WHAT IS REQUIRED
Please print only the top portion of the entries below, ending with the line that contains "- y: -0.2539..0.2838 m", exactly as written.

Records contained in a dataset

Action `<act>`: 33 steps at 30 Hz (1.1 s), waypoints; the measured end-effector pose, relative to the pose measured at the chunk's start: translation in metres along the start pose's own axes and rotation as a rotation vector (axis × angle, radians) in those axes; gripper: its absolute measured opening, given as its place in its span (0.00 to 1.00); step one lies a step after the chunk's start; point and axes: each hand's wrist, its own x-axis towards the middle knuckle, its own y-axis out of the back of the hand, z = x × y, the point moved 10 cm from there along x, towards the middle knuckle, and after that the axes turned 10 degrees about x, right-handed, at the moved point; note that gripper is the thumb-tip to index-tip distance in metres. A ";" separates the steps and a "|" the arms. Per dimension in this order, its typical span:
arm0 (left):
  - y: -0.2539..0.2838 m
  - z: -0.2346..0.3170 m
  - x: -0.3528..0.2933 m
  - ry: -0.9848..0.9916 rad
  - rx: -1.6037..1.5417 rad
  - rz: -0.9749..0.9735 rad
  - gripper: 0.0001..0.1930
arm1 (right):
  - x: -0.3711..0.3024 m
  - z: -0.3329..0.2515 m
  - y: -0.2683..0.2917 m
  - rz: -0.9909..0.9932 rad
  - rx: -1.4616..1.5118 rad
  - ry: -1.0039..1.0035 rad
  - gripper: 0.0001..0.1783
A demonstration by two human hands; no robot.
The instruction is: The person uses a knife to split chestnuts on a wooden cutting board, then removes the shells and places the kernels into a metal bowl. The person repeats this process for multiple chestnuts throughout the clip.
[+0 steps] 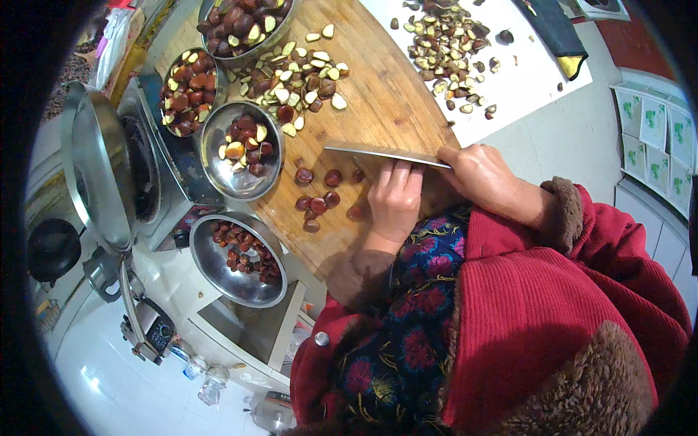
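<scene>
My right hand (483, 176) grips the handle end of a broad cleaver (378, 154), its blade lying over the round wooden chopping board (378, 94). My left hand (395, 200) presses down beside the blade, fingers bent over something I cannot make out under the blade. A few whole brown chestnuts (318, 196) lie loose on the board just left of that hand. Farther up the board sits a heap of cut chestnut halves (294, 76).
Several steel bowls of chestnuts ring the board's left side: one at the front (240, 260), one in the middle (243, 149), one behind (190, 91), one at the top (243, 25). Shell scraps (451, 43) cover a white sheet. A lidded pot (102, 163) stands left.
</scene>
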 end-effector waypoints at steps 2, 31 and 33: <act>0.004 0.000 0.003 -0.006 -0.004 0.026 0.14 | -0.005 0.004 0.003 0.034 0.044 0.024 0.07; 0.047 -0.072 -0.029 0.485 0.042 -0.039 0.13 | -0.069 0.056 0.026 0.166 0.237 -0.043 0.08; 0.035 -0.079 -0.034 0.548 -0.053 -0.106 0.14 | -0.069 0.055 0.024 0.165 0.240 -0.042 0.08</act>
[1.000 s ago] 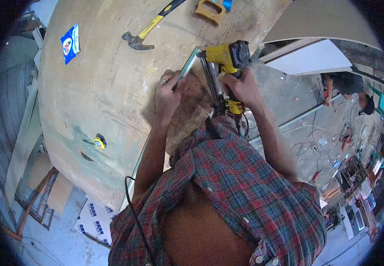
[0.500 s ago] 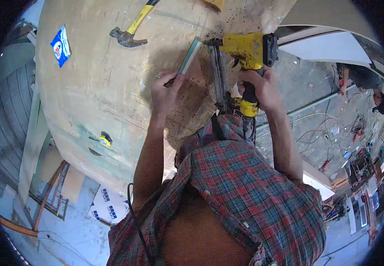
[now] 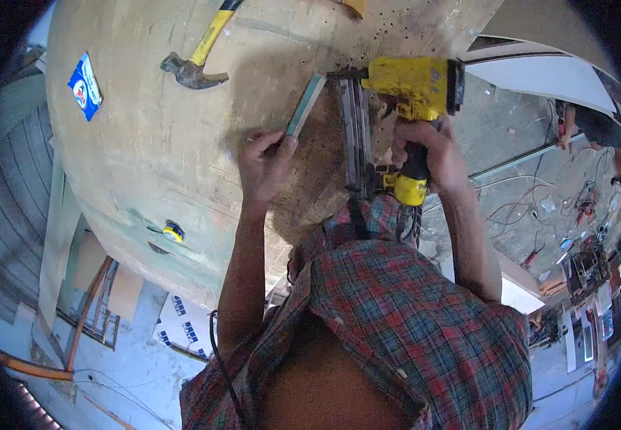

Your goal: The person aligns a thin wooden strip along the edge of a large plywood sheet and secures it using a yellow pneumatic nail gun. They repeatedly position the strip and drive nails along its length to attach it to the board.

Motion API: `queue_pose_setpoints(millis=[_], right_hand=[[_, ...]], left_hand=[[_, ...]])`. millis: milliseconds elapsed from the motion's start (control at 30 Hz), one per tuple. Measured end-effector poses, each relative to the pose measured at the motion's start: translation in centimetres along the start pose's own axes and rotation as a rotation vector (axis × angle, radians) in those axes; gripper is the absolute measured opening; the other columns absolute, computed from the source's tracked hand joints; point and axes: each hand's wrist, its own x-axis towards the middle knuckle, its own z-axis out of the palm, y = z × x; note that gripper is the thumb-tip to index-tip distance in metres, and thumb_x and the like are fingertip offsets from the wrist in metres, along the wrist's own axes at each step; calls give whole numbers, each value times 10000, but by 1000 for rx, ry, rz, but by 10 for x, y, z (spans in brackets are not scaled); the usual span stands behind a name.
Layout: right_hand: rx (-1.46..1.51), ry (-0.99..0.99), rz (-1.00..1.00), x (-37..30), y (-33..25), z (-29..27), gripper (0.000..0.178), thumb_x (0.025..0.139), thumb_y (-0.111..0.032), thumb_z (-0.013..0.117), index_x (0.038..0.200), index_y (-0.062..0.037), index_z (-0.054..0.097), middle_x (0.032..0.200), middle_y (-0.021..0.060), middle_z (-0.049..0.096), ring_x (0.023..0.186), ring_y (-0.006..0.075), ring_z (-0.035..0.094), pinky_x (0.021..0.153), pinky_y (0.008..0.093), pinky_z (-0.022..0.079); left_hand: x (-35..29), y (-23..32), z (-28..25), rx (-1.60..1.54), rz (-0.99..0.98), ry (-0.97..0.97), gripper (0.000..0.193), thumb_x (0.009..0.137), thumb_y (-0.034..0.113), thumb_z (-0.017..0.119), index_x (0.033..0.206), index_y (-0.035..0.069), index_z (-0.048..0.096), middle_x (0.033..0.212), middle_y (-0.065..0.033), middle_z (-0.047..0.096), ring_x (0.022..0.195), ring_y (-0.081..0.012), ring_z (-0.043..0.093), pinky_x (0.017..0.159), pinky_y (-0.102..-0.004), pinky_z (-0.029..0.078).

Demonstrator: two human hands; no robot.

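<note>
In my right hand (image 3: 436, 154) is the black grip of a yellow nail gun (image 3: 403, 82), its nose pointing left over the wooden table (image 3: 174, 136). The gun's long metal magazine (image 3: 353, 136) hangs down toward my shirt. My left hand (image 3: 267, 161) pinches the lower end of a short, narrow strip (image 3: 306, 104), pale on one face and greenish on the other. The strip's upper end is near the gun's nose; a small gap shows between them. My left fingers partly hide the lower end.
A claw hammer (image 3: 199, 61) with a yellow handle lies beyond my left hand. Farther left are a blue and white packet (image 3: 84, 87) and a yellow tape measure (image 3: 173, 231). Cables (image 3: 525, 193) and tools litter the floor at right, where another person's arm (image 3: 567, 125) shows.
The view has shifted slightly, so the table items appear a little to the left. Both hands still hold the strip and the nail gun, the gun slightly farther right and lower.
</note>
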Motion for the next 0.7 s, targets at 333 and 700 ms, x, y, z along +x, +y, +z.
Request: queue_pose_setpoints(millis=[333,700], right_hand=[[405,-74,89,-9,59,-10,171,834,-154,543,903,2,534,662,76,508,548,190,524,525,340,471],[600,-109,146,-9,77,-4,256,817,-139,543,1034,-4,517,729,74,519,573,200,533,566,365,494]], left_hand=[[-5,9,1,35,-56,25,334,910,208,760,1123,-43,702,1016,-90,709,944,-144,636,865,-305,509],[-4,5,8,-23,12,26,352,922,115,721,1241,-24,668,1071,-79,701,989,-122,620,894,-280,498]])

SOLUTION TO THIS TASK
Action `<act>`: 33 steps at 30 Hz (1.1 s), waypoints; the measured end-effector pose, relative to the pose measured at the chunk's start: translation in metres along the start pose's own axes and rotation as a rotation vector (axis × angle, radians) in those axes; gripper: its absolute measured opening, given as its place in its span (0.00 to 1.00); step one lies a step after the chunk's start; point and axes: each hand's wrist, its own x-axis towards the middle knuckle, its own y-axis out of the back of the hand, z = x × y, the point moved 10 cm from there along x, towards the middle knuckle, and after that the axes turned 10 degrees about x, right-handed, at the moved point; note that gripper is the thumb-tip to index-tip distance in metres. A ";" separates the steps and a "|" the arms. Per dimension in this order, its typical span:
arm0 (left):
  - y: -0.2539..0.2838 m

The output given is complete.